There are lots of potential markers for Alzheimer’s disease that circulate in blood. And scientists are studying many of them (SN: 2/1/18). But one particular marker has garnered lots of attention lately: a protein called p-tau217. “I think it’s fairly settled now that p-tau217 is really an exquisite biomarker of amyloid plaques,” Schindler says.   

Tau is a protein that has long been known to form tangles in the brains of people with Alzheimer’s. Like any protein, tau is made of a string of amino acids, some of which can be decorated with chemical tags. That “p” in p-tau217 means that one of the amino acids in the tau protein (the 217th, in fact) is decorated with a phosphate group — a modification called phosphorylation.

Some blood tests measure the level of p-tau217 on its own. But the test used in the recent study included the ratio of p-tau217 proteins to tau that isn’t phosphorylated at spot 217. That ratio may be more accurate than measuring just one version of tau because diseases other than Alzheimer’s can affect overall tau levels, Schindler says. The test also included a ratio of two types of amyloid proteins.

These ratios in the blood indicate the amount of amyloid plaques in the brain. (The ratios also correlates well with markers of the disease in cerebrospinal fluid.)

Can Alzheimer’s blood tests stand alone? Will they be the final word on a diagnosis?

No. Blood tests provide one piece of the overall clinical picture of a person. There are lots of reasons a person might be experiencing cognitive trouble, such as drug side effects or trouble sleeping.

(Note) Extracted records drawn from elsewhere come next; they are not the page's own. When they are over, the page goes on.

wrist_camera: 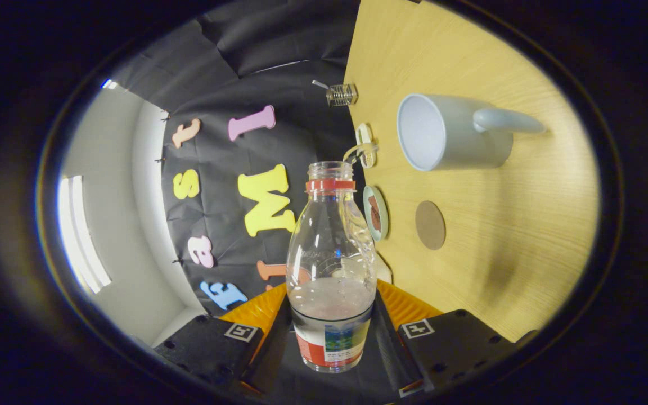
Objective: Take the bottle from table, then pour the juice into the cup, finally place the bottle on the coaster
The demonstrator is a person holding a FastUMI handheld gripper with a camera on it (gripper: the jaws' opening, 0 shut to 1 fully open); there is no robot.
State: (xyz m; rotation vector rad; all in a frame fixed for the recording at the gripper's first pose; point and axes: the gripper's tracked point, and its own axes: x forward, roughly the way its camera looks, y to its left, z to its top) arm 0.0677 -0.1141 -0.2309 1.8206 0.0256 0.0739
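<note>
The jaws are clamped on the bottle (331,264), which stands between them with its open mouth pointing ahead at 12 o'clock; the view is rolled sideways, so I judge the pour is beginning. The cup (450,133) lies at 2 o'clock, its mouth facing the bottle. The coaster (430,224) is at 3 o'clock on the counter (526,236), and a small plate (375,212) is just beside the bottle's neck.

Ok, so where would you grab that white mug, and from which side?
By the handle, coming from the side that faces the fingers: the mug stands upright on the table with its handle sticking out this way, and its wide body looks harder to span. The fingers are shut on the bottle now, so set that down first.
</note>
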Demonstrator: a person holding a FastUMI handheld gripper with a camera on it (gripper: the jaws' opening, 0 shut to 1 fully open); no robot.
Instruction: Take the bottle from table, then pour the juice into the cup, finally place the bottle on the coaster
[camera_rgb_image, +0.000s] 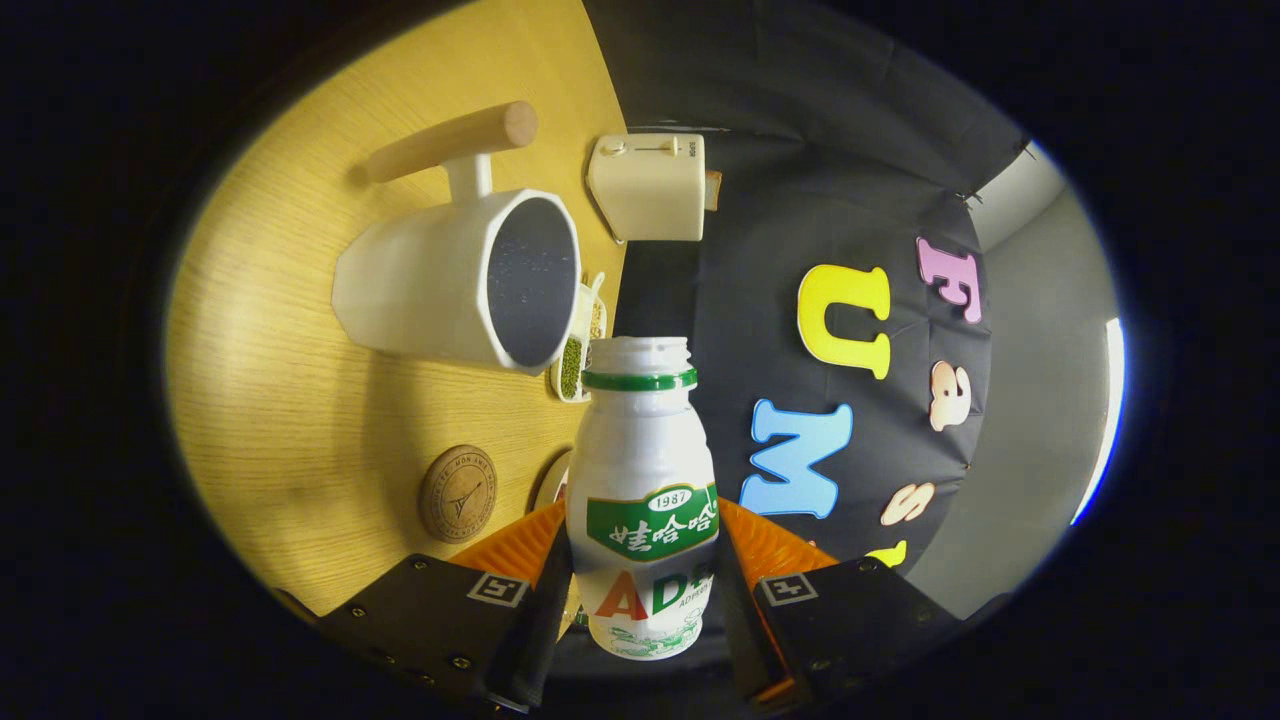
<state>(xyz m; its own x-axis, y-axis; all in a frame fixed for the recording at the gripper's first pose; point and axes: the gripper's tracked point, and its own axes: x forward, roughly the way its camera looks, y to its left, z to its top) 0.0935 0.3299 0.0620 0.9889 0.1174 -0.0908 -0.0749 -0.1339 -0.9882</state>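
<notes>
Tipped on its side, the gripper (642, 590) clamps an uncapped white bottle (642, 470), both fingers pressed against its lower body. The bottle's long axis runs straight ahead along the fingers, open neck leading, and the neck sits just beside the rim of the white cup (455, 280), a little off its dark mouth. The cup with its wooden handle stands on the wooden surface (290, 420) near the far edge; the round coaster (457, 493) lies nearer the fingers. Pouring looks under way or imminent.
</notes>
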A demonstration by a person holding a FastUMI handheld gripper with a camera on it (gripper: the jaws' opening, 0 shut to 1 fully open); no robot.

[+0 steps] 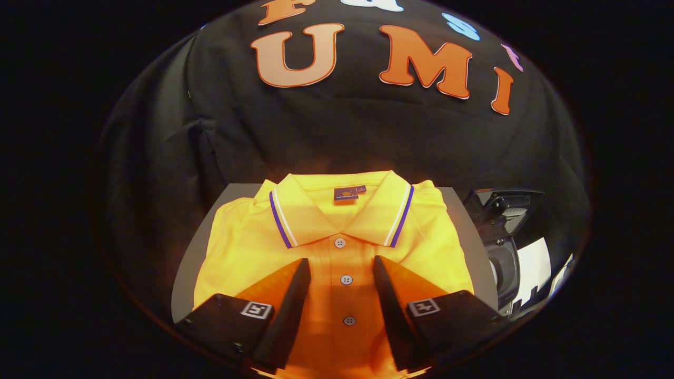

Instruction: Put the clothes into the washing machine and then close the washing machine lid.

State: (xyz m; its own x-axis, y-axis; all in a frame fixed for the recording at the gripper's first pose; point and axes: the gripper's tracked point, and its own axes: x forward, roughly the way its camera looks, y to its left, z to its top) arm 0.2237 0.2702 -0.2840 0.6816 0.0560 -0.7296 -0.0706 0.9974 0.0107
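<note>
Gripper (341, 263) fingers spread wide and holding nothing hover over the placket of the folded yellow polo shirt (247, 247), which lies flat on the grey table (192, 263), likely lining up for a central pinch

Your gripper (341, 262) fingers spread apart over the yellow polo shirt (337, 247), button placket between them, grey table (463, 221) beneath, lower centre of the frame.
</note>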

“I think it’s important not to attribute all symptoms to Alzheimer’s disease because someone has a positive test,” Schindler says. “I can’t cure their Alzheimer’s disease, but I can stop medications that are causing problems, or I can diagnose their sleep apnea, or I can do other things that are helpful.”

Are these tests available now?

Yes. “Certainly people are using it out there,” Masliah says.

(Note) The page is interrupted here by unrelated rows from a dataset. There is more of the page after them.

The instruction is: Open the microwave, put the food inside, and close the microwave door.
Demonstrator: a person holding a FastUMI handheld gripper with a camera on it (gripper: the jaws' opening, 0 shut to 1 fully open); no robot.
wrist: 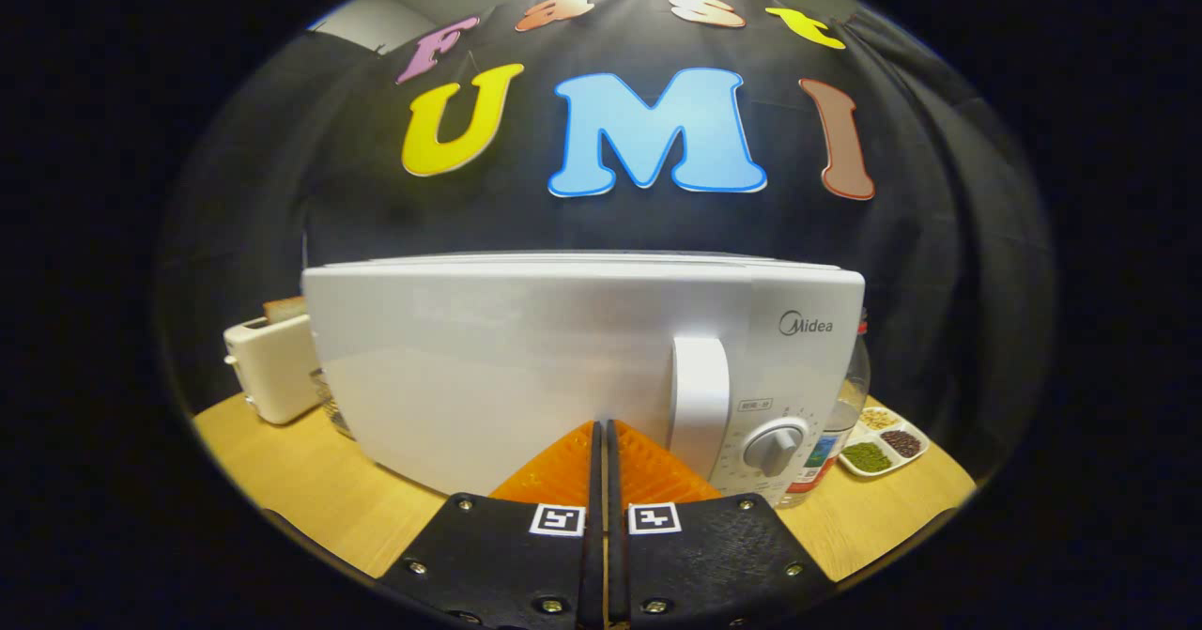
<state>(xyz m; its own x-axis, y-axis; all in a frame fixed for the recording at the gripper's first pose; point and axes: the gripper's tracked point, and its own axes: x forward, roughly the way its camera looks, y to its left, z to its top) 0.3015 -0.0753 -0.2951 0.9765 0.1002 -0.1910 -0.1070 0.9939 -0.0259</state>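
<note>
the jaws [602,428] sit at the bottom centre of the frame, closed on nothing, the two fingers lying side by side with only a thin dark slit between them, their tips up against or just short of the lower front of the microwave [526,367]; whether they touch it cannot be told. the microwave is a white box filling the middle of the frame, standing on the wooden worktop [310,489], and its door [488,376] is shut flat. the upright white door handle [700,405] stands just right of the fingertips, and right of that is the control panel with a round dial [776,447] low on it. at the left of the frame, beside the microwave's left end and slightly behind it, is a white toaster [272,367] with a slice of bread [285,309] poking from the top. at the lower right, a clear bottle [840,423] shows partly behind the microwave's right corner, and right of it a small white divided dish [885,444] holds green, dark and pale grains in separate compartments.
</note>
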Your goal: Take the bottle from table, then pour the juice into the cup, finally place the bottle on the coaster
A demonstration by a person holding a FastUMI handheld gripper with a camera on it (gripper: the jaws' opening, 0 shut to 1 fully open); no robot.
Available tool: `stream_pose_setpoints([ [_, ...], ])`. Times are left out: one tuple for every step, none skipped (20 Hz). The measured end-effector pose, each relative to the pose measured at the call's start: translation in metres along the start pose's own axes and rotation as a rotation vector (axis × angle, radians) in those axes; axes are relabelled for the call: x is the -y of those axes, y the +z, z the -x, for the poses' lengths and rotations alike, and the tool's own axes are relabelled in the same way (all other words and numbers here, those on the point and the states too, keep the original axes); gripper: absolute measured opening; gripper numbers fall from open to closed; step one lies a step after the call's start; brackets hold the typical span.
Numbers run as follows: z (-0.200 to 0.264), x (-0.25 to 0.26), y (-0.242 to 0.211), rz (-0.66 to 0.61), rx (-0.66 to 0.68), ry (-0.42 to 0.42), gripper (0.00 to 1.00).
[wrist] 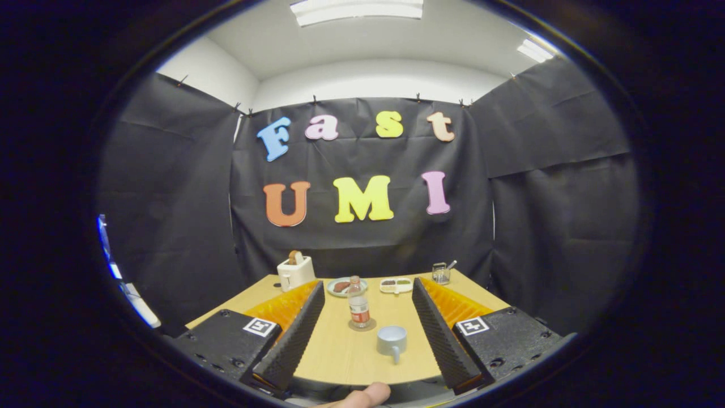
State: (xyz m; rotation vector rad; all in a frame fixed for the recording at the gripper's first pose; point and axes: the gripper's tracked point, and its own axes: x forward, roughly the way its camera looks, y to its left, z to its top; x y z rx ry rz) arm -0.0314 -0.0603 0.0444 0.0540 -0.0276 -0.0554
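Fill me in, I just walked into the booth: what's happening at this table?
A person's hand holds the tongs, whose fingers are spread wide and grip nothing. Between them on the table stands a bottle on a round coaster, with a cup just nearer, its handle facing the camera. Beyond sit a toaster, two plates and a glass.

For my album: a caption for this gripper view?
Open gripper frames bottle on its coaster, cup nearer.
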Motion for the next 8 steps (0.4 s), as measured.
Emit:
stream_pose_setpoints([
  [0.0009, 0.0007, 0.0008, 0.001, 0.005, -0.002, 1.00],
  [0.0013, 0.0014, 0.0008, 0.001, 0.006, -0.002, 1.00],
  [0.0026, 0.0015, 0.0000, 0.000, 0.003, -0.002, 1.00],
  [0.0029, 0.0018, -0.0019, -0.002, 0.000, -0.002, 1.00],
  [0.0039, 0.0034, -0.0023, -0.005, 0.002, -0.006, 1.00],
  [0.0045, 0.0031, -0.0032, -0.005, 0.002, -0.007, 1.00],
  [0.0054, 0.0029, -0.0046, -0.003, 0.000, -0.009, 1.00],
  [0.0057, 0.0027, -0.0064, 0.001, -0.001, -0.011, 1.00],
])
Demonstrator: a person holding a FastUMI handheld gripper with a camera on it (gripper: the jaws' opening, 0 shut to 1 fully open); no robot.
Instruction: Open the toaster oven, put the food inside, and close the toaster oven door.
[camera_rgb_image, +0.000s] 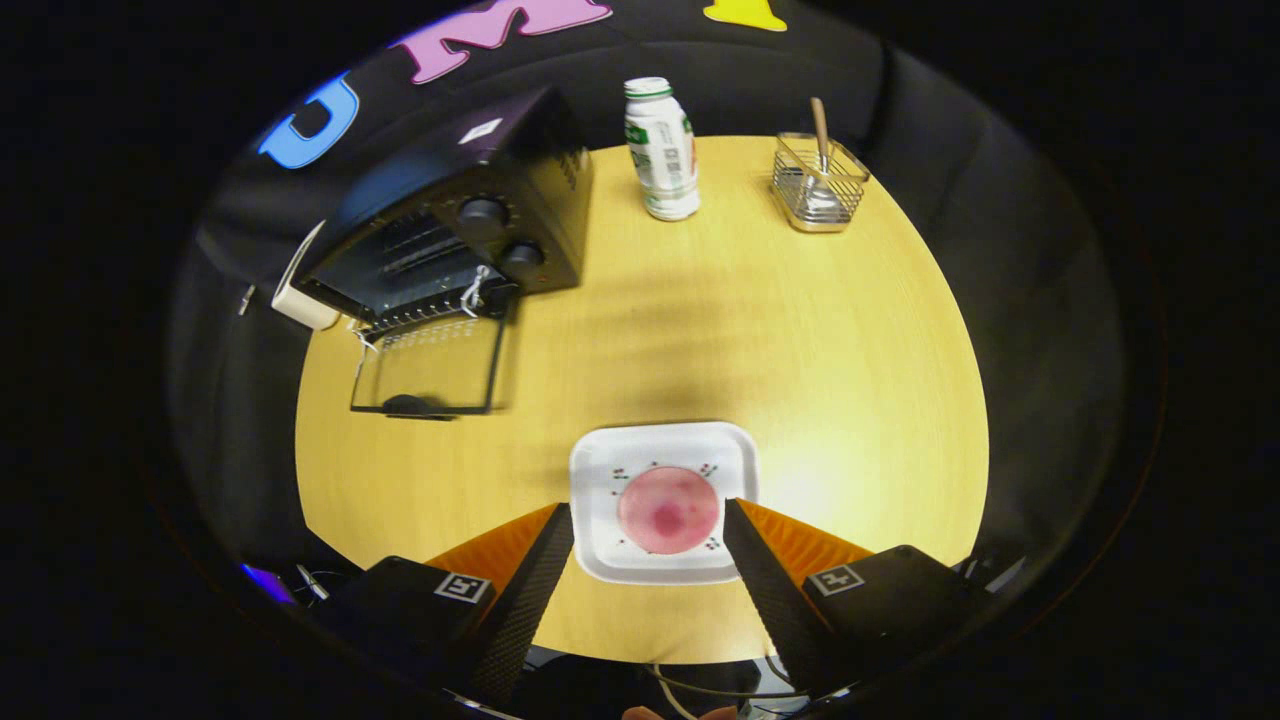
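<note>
A black toaster oven (470, 225) stands at the far left of the round wooden table, its glass door (430, 365) folded down flat and open, the rack inside visible. A round pink slice of food (668, 510) lies on a white square plate (600, 470) near the table's front. My gripper (650, 515) is open, hovering above the plate. Its two dark fingers (540, 570) flank the plate's left and right sides, with the pink food between them and nothing gripped.
A white bottle with a green cap (662, 150) stands at the table's far side. To its right sits a wire basket (818, 185) holding a wooden-handled utensil. A white object (300, 295) rests against the oven's left side. Bare tabletop (760, 330) lies between plate and oven.
</note>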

But blood tests are not necessarily thoroughly tested for accuracy. In a head-to-head comparison of six commercially available tests, the tests that used p-tau217 accurately identified signs of Alzheimer’s disease, specifically amyloid accumulation in a PET scan, Schindler and her colleagues found. That work was described in a preprint on medRxiv.org and presented July 30 at the AAIC meeting.

No Alzheimer’s blood test is approved by the U.S. Food and Drug Administration. Salloway points out that FDA approval isn’t necessary for use, though it may inspire confidence in the results. Schindler says she wouldn’t be surprised if FDA approval were to happen next year for one or more of these tests. But it’s not clear if insurance companies or government-provided health care programs will routinely cover these tests.

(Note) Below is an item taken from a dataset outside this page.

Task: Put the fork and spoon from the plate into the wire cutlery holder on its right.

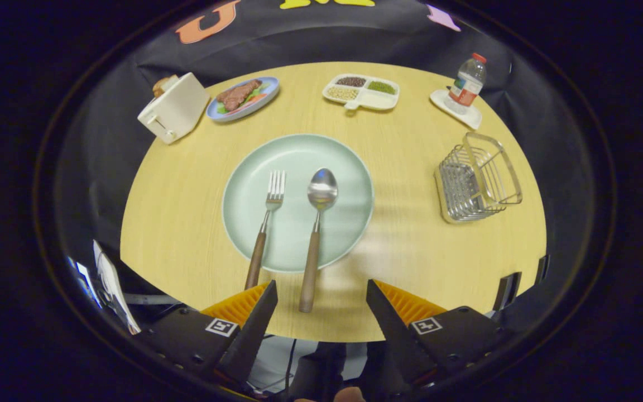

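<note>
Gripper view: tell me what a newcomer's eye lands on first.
First, the pale green plate mid-table, with a wooden-handled fork and spoon lying side by side on it. The open gripper sits just short of their handles. The wire cutlery holder stands empty to the plate's right.

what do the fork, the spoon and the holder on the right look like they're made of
Fork and spoon: shiny metal heads that catch reflections, with brown, matte handles that look like wood. Holder: thin bright metal wire, probably chromed or stainless steel. The gripper hovers open, its jaws either side of the spoon handle's end.
</note>
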`<state>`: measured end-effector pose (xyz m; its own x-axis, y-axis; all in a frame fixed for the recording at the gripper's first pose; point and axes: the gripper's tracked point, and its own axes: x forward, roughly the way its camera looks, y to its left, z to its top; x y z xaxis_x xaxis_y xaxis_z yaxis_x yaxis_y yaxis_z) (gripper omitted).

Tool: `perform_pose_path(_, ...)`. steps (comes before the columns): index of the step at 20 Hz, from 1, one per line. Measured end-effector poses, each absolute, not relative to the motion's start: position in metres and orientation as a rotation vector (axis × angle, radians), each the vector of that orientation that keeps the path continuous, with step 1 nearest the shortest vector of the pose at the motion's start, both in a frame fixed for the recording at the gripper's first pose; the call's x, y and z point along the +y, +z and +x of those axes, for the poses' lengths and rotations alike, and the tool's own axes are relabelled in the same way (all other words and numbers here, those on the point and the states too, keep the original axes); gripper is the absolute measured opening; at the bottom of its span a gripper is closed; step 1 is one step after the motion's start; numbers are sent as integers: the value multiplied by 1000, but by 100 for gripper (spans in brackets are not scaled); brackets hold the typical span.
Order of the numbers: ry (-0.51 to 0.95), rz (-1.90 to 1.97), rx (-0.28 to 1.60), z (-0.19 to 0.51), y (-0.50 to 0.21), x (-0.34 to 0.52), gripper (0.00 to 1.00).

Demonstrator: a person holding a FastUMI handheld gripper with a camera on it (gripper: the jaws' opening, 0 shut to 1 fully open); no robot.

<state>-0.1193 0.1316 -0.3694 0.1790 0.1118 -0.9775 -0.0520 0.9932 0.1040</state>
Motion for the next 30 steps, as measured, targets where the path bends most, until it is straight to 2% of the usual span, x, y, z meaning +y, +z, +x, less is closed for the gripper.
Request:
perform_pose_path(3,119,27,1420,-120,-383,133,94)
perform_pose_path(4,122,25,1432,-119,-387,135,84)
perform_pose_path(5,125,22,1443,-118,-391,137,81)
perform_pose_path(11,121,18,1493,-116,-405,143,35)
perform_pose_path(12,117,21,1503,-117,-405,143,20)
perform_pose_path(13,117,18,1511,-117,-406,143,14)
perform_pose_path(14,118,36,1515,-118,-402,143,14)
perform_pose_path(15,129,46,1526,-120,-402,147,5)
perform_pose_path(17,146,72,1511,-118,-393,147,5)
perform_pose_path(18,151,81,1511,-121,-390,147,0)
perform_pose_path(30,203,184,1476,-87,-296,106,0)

What’s next for Alzheimer’s blood tests?

There are still lots of unknowns, including whether these tests work well for diverse populations across the world. “You can always do more research that can validate it even more,” says neurologist Sebastian Palmqvist of Lund University and Skåne University Hospital in Malmö, Sweden, who coauthored the JAMA paper. “In Sweden, we feel very comfortable, at least in specialist settings, to start using this test.” That may not be the case for other places and groups of people.

Another missing piece is the standardization of these tests. There are not yet guidelines that would help doctors know when to use them and how to interpret the results.

“There is a lot of data already that this would be an excellent marker,” Masliah says. “But we still need that last piece to have the actual guidelines. Without that it would be the wild west. You can interpret the results any way you want. That would not help anybody.”

Guidelines, similar to what exists for cholesterol levels, would need to be developed before these tests are widely useful, he says.